I'm really hammering the point about performability of solo instruments - and sorry if my personal angst is flowing a bit here - but I just wouldn't waste any time or money on solo strings below a certain threshold. One of the great things about buying the embertone joshua bell is that it means I never have to open the 8dio solo violin again with that sense of impending bitter disappointment. Life is just to short. And mediocre violins are particularly terrible. Personally, I wouldn't bother with any solo violins below the level of embertone Joshua Bell or Vir harmonic.

If there one class of instruments to hold off on until you can afford good ones is solo strings. There are lots of other instruments that are cheaper and easier to sample that to focus on in the mean time.

Focusing this rant a bit - solo stings libraries are not like guitars.

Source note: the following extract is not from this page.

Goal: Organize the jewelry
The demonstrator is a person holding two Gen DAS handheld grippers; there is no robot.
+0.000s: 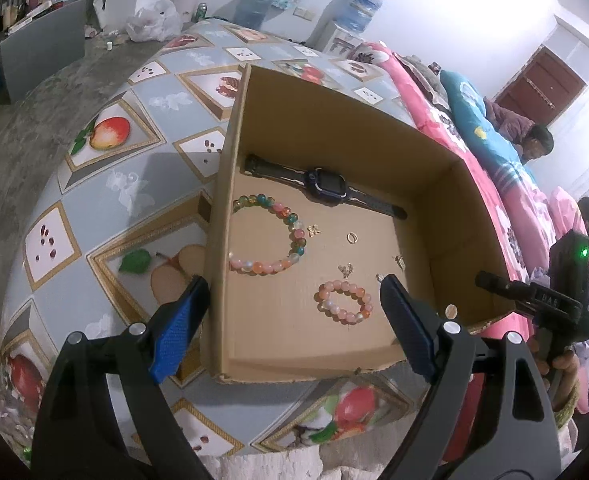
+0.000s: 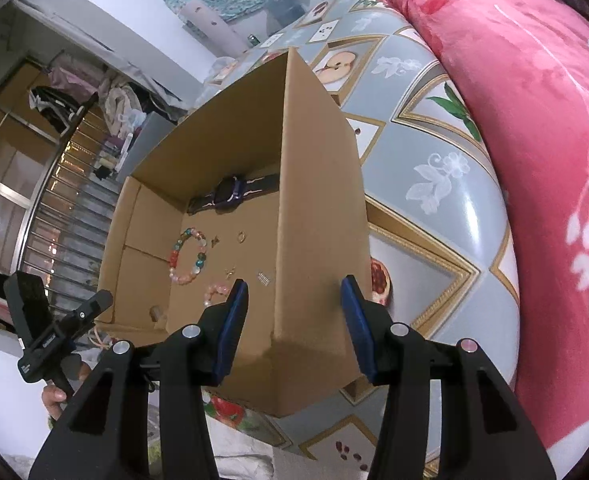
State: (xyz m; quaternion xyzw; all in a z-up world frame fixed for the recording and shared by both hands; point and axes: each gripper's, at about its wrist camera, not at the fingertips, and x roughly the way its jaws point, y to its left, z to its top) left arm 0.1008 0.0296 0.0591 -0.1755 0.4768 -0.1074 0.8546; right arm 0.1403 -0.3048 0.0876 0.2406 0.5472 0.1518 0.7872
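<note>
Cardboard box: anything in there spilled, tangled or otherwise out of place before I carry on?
Nothing stands out. Inside the cardboard box the watch lies flat along the far wall, the large beaded bracelet and small beaded bracelet lie apart and intact, and small gold pieces such as the ring are scattered loosely between them.

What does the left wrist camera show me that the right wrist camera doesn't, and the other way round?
Left wrist only: the whole small pink bracelet, a coin-like disc by the box's near right corner, and people on the pink bedding.
Right wrist only: the cardboard box from outside its right wall, with a railing beyond.
Both: the watch, the large beaded bracelet, small gold pieces, and the fruit-print tablecloth.
</note>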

Eric Clapton, for instance, once said that you should learn on a cheap guitar, so that you have to work to make it sound good, so that your have to work to learn how to make it sound good rather then just rely on the quality of an expensive instrument. Which is indeed my experience of really learning to play the guitar as an instrument. (Real guitars that is, just to be clear).

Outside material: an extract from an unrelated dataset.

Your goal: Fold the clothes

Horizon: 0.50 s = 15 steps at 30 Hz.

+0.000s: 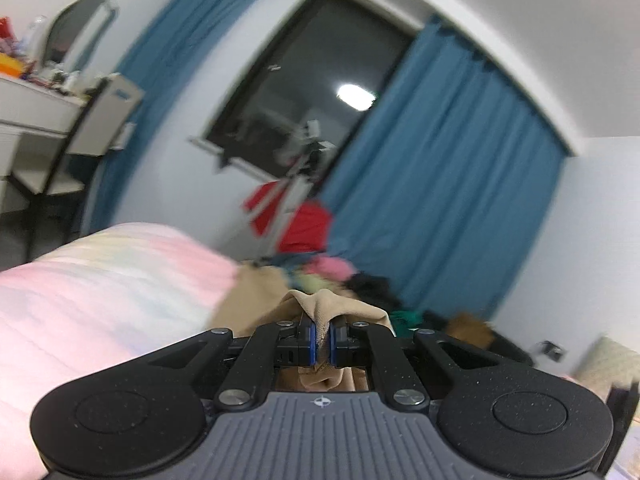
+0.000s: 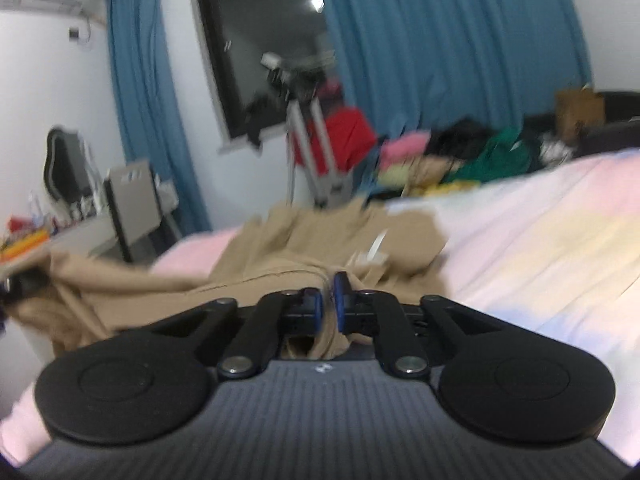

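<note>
Left gripper (image 1: 323, 342) clamped on a bunched fold of the tan garment (image 1: 256, 300), lifted off the bed (image 1: 100, 288). Right gripper (image 2: 329, 300) pinched on the same tan garment (image 2: 320, 236), which sprawls across the pastel bedspread toward the far edge by the clothes pile (image 2: 460, 152).

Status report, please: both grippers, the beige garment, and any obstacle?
Left gripper shut on beige garment. Right gripper shut on it too. Garment rumpled on pink bedspread, not folded. Clothes pile lies beyond, not in the way.
</note>
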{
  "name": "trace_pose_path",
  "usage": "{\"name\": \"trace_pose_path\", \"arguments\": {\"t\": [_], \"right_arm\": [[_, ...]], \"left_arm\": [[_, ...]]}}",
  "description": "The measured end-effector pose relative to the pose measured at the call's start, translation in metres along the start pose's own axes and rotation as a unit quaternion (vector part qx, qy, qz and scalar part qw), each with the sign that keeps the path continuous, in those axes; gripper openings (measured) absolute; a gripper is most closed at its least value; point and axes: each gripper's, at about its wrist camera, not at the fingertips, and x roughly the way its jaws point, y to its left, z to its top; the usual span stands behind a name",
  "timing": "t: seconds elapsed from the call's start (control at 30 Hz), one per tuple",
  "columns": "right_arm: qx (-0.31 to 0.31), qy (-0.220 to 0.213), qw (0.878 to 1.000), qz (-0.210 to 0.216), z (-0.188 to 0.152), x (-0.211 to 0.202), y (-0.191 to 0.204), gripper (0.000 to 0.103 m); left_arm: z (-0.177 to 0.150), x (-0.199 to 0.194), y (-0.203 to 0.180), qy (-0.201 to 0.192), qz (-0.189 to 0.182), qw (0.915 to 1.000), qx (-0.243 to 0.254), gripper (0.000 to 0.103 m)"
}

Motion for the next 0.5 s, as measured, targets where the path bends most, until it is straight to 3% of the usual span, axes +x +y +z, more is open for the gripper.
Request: {"name": "trace_pose_path", "arguments": {"t": [0.17,0.33,0.43,0.5], "right_arm": [[-0.007,-0.041,0.999,-0.009,0.039,-0.060,-0.021,0.009],[-0.021,-0.081,0.996,0.002,0.067,-0.118,-0.027,0.009],[-0.024,-0.079,0.996,-0.017,0.068,-0.127,-0.036,0.009],[-0.004,-0.025,1.000,-0.018,0.061,-0.110,-0.047,0.009]], "left_arm": [[-0.005,-0.025,-0.030,-0.007,-0.060,0.9979,0.023,0.006],[-0.004,-0.063,-0.050,-0.050,-0.094,0.9939,0.027,0.006],[-0.002,-0.071,-0.051,-0.054,-0.091,0.9940,0.029,0.006],[-0.004,-0.067,-0.049,-0.046,-0.077,0.9955,0.030,0.006]]}}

Its debatable how much this applies to sample libraries in general, but I would argue that barely applies to solo strings at all. A bad solo violin library, is better thought of as a piano with the timbre of a violin. It's a totally different instrument, and learning to compose on such instrument basically means plonking away as if it were a variant of piano, oblivious to all of the dimensions of the violin an expressive instrument.

The Emberton Joshua Bell, for instance, has 12 types of legato, for instance (actually, at least 12, in one of the live streams, Alex started rembering further types of legato that he forgot to count), and you can start to actually believe that this instrument you're playing on the keyboard actually has something to do the violin. The Blakus cello has 4 dimensional vibrato - even though in practice you're only going to perform 2 of the 4 parameters at once. Both instrument do very clever things to make this instruments performable. This changes you conceptualize composing for the instrument.


I have a similar, if not quite so vehement, rant about french horns. The NI solo brass library has some beautiful samples to be sure, but although the marketing material appears to go to some lengths to avoid drawing attention to the fact, there are no playable dynamic cross fades. But then, what's the point of a french horn if it's not to write phrases that crescendo from soft, choral timbres into the buzzy harsher timbre of the higher dynamics?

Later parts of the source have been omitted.